On the way out of the cave, Rimiru runs into a party of human adventurers, and my PTSD from Goblin Slayer kicks in. I was afraid that the humans were going to be brutally raped and murdered the instant they stepped foot inside the cave, but fortunately– since this show is pretty much the anti-Goblin Slayer— nothing like that happens. Even if some mean monsters tried to harass the humans, I guess Rimiru would just eat them and get new skills, so that’s comforting.

Nooo, go away innocent little blond mage girl! This cave is full of evil monsters, and only death and dismemberment lie before you! Oh wait, a reincarnated virgin salary man killed and ate all of the monsters already, looks like you’re fine? Err, don’t get cocky though.

So Rimiru finally gets outside, and then confuses me again by musing about his good friend Veldora Tempest, and how they haven’t seen each other lately. Maybe it’s a translation thing, but Rimiru’s lines here make it sound like he honestly doesn’t know where Veldora is and is hoping to run into him again soon. Dude, Veldora is in your belly, I’m pretty sure you were there for that.

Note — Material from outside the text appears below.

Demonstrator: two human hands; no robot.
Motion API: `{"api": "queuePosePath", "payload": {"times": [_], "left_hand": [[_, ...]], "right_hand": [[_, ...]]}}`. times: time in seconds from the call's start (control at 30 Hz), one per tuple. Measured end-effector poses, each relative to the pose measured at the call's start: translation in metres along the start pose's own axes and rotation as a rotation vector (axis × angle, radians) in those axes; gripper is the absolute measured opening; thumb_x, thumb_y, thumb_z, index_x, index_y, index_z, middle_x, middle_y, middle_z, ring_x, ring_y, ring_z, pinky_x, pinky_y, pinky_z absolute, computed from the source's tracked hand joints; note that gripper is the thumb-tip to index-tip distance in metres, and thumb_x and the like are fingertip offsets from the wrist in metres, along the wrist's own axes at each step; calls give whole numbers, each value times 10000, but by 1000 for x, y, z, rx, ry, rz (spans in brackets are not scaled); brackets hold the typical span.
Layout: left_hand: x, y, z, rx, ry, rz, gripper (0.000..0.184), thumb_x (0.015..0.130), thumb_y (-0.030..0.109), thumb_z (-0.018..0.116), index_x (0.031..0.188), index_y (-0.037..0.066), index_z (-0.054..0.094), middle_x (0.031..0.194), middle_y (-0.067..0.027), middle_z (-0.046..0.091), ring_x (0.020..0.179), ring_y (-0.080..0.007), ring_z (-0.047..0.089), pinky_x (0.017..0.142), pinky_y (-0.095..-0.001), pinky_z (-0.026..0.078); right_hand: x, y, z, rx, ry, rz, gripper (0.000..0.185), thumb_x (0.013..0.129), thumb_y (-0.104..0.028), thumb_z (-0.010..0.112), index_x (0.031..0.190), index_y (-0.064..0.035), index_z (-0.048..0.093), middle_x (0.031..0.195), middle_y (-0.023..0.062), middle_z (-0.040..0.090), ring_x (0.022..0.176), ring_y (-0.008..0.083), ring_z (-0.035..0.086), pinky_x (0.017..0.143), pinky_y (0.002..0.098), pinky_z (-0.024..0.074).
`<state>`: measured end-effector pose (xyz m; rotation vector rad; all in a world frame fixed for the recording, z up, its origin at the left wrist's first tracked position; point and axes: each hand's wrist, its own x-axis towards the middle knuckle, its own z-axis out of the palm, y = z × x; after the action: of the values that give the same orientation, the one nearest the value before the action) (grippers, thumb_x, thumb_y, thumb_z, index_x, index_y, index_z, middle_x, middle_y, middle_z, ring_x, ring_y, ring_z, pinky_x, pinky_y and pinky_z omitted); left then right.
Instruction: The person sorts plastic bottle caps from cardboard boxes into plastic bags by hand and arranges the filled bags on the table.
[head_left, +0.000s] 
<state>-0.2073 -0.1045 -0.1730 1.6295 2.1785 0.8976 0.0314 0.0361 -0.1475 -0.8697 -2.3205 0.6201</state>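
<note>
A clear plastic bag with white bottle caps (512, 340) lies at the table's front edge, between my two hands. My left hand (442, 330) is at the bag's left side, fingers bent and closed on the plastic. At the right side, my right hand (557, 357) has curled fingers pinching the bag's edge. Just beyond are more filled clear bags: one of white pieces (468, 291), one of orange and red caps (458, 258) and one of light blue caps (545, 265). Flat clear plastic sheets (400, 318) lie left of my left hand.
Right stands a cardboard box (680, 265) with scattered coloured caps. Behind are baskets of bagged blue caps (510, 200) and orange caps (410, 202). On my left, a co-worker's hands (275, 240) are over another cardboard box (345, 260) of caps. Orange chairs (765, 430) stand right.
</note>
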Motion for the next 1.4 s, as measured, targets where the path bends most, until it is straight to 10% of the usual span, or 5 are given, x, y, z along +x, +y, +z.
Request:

Then my PTSD triggers again, because Rimiru is attacked by goblins! Except instead of being cruel, bestial, predatory goblins, these goblins are adorable little munchkins who look like they couldn’t hurt anyone. Like, if one of these goblins tried to assault someone, they would probably trip on the way there, get a nosebleed, then cry and need to go get a hug and a kiss from Mommy Goblin. This show has now healed my PTSD from Goblin Slayer, and I am very grateful.

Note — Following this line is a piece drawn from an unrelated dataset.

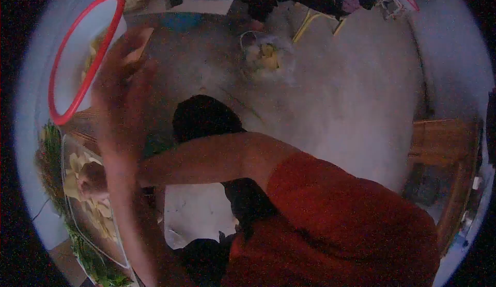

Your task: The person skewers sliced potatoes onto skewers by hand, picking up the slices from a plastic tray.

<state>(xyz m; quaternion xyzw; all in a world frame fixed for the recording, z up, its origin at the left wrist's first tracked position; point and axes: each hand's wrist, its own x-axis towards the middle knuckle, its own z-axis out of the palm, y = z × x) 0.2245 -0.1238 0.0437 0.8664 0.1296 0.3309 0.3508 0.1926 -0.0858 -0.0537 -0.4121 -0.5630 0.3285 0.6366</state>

This is how I like my goblins, Level 1 mobs wielding useless weapons and cowering like terrified third-graders. That grimdark show can go fuck itself.

I know it sounds like I’m making a joke here, but seriously? I’m actually very happy to have images of these super-nice goblins override the other ones in my mind. Very happy indeed. Sometimes the only cure for anime is indeed, more anime.

Oh my God it’s cute little gob kids, I want to hug all of them! Praise the cute goblins! Love the cute goblins! Forget all the more mythologically accurate goblins!

The goblins worship Veldora like a God, and the disappearance of their God is causing major problems. Rimiru never lets it slide that he ate their God, which is probably wise; no adherents of any faith have ever taken that news well. However, with the Direwolves now attacking Goblin Village, the gobs need a powerful monster on their side if they have any hopes of surviving. Fortunately for them, Rimuru Tempest, First of His Name, Eater of Dragons, Keeper of the Mysterious Hard Drive, Holy Virgin SalaryMan, and One True Scion of Pokemon Mystery Dungeon, is on the case!

The episode ends before the Direwolf attack commences; I think we’re supposed to be wondering what Rimiru’s strategy is here, but honestly, does it matter? Based on past experience, Rimiru can just eat all the Direwolves for dinner while the rest of the goblins sit around painting their toenails– but that would make for a pretty boring episode 3, so that’s probably not going to happen. Maybe Rimiru will just eat all the Goblins, they can go to the Infinite Digestion Dimension, and become one with their God? I’m not really looking for spiritual enlightenment from this anime, but hey, if it happens, I wouldn’t be opposed to it.

So that was episode 2 of That Time I got Reincarnated as A Slime. I’m pretty sure that one day, I will regret blogging about this show, but that day is not today.

 

First Look: That Time I Got Reincarnated As a Slime

Lifesong:

Why is some robot voice granting special powers to a dying salary man? What kind of nasty stuff does he have on his PC? What exactly does it mean to be reborn in a fantasy world as a slime? That Time I Got Reincarnated as a Slime doesn’t attempt to answer the first two questions it throws at us; I fear it might cop out on the third.

Our protagonist isn’t an ordinary slime. If that’s what you wanted out of this anime, you had best give up now. Given the speed he is powering up I suspect he won’t be spending too much time as a blob- like object. Promo art and then the ED animation all but confirm a more humanoid form.

The pacing takes a slow approach to introducing us to our slime’s new home. The unique aspect of being reborn as a slime carries the episode and makes it into something funny. I’m glad the episode decided to focus in on the little details of what it means to be a slime. We don’t know why he is special exception to the general “slimes are mindless” rule, but the comedy makes it work. The implications of being a super powered slime are amusing to think about if nothing else.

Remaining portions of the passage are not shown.